The separation between concept definition and model verification is even more pronounced in the Bayesian framework, where purely judgmental concepts, such as the prior distribution of the mean, are perfectly acceptable, as long as they can be assessed reliably from one's experience or knowledge. Professor Lindley's observation that ``causal mechanisms may be easier to come by than one might initially think'' further implies that, from a Bayesian perspective, the newcomer concept of a DAG is not an alien after all. If a Bayesian is free to assess p(y|see(x)) and p(y|do(x)) in any way, as separate evaluations, the Bayesian should also be permitted to assess and assert his/her beliefs in the validity of the mechanisms portrayed in the DAG. And there is no need to cast these beliefs in the language of probabilities to render the analysis legitimate. Adding probabilistic veneer to these beliefs may make the do calculus appear more traditional, but would not change the fact that the objects of assessment are still causal mechanisms, and that these objects have their own special way of generating predictions about interventions. Professor Lindley's observation reminds us that it is not the language in which we cast judgments that legitimizes the analysis, but whether those judgments can reliably be assessed from our store of knowledge and from the peculiar form in which this knowledge is organized.

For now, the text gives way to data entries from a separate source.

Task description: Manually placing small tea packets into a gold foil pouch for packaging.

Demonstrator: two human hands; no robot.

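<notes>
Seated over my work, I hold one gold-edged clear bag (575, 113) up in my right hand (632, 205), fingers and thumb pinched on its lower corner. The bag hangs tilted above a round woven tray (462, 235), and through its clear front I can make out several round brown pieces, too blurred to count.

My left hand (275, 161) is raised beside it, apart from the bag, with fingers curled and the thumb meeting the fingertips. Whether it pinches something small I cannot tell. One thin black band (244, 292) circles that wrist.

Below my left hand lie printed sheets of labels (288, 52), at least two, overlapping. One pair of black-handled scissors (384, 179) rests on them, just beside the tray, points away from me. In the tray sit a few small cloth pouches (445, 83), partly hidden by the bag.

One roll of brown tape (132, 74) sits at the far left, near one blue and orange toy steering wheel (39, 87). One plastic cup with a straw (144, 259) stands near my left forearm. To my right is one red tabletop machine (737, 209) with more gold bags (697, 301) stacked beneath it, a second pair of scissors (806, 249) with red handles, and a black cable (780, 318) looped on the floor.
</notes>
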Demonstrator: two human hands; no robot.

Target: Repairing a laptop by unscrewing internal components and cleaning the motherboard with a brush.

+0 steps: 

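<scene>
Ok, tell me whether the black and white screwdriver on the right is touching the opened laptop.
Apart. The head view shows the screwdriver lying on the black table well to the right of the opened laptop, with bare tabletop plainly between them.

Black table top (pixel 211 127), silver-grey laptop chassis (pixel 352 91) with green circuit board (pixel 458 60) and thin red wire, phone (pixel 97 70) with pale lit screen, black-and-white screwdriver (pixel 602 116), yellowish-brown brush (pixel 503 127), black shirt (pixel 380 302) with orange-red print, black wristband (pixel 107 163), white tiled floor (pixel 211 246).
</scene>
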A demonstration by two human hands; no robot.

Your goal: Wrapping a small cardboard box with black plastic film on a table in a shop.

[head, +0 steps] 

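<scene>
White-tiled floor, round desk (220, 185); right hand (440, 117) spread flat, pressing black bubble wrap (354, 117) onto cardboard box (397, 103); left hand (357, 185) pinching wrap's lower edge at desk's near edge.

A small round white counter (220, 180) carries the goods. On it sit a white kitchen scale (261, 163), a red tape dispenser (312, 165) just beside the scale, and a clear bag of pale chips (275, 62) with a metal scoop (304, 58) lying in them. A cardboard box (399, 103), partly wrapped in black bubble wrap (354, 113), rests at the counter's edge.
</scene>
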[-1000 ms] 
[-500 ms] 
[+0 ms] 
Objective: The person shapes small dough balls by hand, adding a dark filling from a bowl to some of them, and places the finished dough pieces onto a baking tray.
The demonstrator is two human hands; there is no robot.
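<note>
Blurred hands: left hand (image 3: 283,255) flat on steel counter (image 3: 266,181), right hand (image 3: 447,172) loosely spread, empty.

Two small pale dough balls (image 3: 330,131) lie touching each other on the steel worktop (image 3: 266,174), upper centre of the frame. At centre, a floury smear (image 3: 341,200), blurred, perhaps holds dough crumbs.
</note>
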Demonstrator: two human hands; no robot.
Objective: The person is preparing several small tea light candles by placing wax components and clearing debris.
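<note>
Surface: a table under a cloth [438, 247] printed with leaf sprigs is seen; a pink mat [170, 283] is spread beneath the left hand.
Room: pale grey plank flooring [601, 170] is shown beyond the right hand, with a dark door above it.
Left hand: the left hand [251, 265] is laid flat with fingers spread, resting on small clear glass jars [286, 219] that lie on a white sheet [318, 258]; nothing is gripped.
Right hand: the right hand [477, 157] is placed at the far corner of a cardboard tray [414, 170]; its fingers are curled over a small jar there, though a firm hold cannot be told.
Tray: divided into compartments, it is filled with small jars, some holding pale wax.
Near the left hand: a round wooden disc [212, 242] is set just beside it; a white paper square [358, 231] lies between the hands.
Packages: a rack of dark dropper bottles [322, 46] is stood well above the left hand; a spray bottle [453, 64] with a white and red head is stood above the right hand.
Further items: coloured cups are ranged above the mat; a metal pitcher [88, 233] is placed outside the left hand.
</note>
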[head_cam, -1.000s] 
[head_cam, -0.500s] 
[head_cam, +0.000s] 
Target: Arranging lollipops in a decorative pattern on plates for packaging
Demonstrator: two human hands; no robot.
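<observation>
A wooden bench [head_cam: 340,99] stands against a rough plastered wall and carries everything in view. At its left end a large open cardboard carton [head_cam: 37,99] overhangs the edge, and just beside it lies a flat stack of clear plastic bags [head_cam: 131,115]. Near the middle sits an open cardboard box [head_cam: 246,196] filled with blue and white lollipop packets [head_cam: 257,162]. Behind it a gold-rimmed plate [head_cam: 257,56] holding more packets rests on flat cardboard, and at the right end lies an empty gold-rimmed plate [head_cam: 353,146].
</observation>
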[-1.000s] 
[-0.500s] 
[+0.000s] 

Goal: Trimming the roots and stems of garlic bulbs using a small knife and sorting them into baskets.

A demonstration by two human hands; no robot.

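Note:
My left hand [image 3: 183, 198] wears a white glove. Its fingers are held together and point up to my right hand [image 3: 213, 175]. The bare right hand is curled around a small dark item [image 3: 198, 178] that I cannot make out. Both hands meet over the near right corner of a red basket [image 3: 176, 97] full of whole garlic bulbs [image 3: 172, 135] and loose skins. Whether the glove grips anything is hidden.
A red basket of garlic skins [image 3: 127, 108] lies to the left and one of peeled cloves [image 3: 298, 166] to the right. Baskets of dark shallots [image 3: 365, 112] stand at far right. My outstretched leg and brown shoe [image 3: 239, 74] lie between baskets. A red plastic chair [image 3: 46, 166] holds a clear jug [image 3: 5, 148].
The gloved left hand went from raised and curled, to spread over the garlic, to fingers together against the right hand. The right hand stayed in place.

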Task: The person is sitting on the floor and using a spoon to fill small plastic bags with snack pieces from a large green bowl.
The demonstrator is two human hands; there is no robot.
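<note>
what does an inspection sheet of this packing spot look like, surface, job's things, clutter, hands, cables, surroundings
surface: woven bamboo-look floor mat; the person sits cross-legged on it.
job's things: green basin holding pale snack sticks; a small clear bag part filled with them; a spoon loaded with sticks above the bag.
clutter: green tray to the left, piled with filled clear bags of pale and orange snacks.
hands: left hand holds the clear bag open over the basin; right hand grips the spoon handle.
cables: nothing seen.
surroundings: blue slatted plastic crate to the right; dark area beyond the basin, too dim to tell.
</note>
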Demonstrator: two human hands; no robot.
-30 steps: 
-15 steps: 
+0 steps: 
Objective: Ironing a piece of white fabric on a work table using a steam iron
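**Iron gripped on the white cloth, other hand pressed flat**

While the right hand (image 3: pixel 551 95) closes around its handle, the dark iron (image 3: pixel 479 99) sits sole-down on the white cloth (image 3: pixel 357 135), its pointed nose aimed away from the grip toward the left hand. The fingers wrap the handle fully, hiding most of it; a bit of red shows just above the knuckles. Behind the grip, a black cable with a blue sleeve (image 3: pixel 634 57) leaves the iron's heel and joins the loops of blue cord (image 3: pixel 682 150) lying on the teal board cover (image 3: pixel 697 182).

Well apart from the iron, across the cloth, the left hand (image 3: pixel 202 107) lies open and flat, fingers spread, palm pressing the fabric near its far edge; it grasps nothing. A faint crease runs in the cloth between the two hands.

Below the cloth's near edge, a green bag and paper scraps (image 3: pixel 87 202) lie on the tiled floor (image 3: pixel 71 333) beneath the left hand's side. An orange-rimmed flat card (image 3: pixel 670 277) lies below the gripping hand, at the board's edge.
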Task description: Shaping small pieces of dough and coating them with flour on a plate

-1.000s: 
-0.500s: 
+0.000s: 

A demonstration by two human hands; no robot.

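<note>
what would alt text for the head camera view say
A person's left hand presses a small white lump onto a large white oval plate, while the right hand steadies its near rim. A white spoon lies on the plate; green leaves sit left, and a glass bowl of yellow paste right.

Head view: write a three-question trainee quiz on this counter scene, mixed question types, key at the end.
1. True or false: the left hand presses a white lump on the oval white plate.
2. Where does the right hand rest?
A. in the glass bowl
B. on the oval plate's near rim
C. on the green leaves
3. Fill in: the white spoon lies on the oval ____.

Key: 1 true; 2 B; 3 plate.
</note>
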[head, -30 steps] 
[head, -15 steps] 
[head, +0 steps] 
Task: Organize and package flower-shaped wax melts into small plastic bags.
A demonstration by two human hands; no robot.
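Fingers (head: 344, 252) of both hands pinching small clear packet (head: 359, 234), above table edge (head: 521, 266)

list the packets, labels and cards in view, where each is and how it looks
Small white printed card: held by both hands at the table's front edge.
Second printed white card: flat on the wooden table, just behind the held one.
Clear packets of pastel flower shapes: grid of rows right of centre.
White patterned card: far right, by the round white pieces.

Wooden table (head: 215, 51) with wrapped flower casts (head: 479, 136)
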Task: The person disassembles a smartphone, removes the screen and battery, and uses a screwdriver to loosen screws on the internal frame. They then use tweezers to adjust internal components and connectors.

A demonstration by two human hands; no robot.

If it were not for loss of reliability (of judgment), one could easily translate the information conveyed in a DAG into purely probabilistic formulae, using hypothetical variables. (Translation rules are provided in Section 7.3 of Causality, p. 232) Indeed, this is how the potential-outcome approach of Neyman and Rubin has achieved statistical legitimacy: judgments about causal relationships among observables are expressed as statements about probability functions that involve mixtures of observable and counterfactual variables. The difficulty with this approach, and the main reason for its slow acceptance in statistics, is that judgments about counterfactuals are much harder to assess than judgments about causal mechanisms. For instance, to communicate the simple assumption that symptoms do not cause diseases, we would have to use a rather unnatural expression and say that the probability of the counterfactual event ``disease had symptoms been absent'' is equal to the probability of ``disease had symptoms been present'' Judgments of conditional independencies among such counterfactual events are even harder for researchers to comprehend or to evaluate.

In summary, I suggest that it is through friendly conceptual semantics and powerful mathematical machinery that causal analysis will regain its proper place in statistics. I also submit that the theoretical foundations of causality are sharper and stronger when viewed as supplement to, not as part of, probability theory.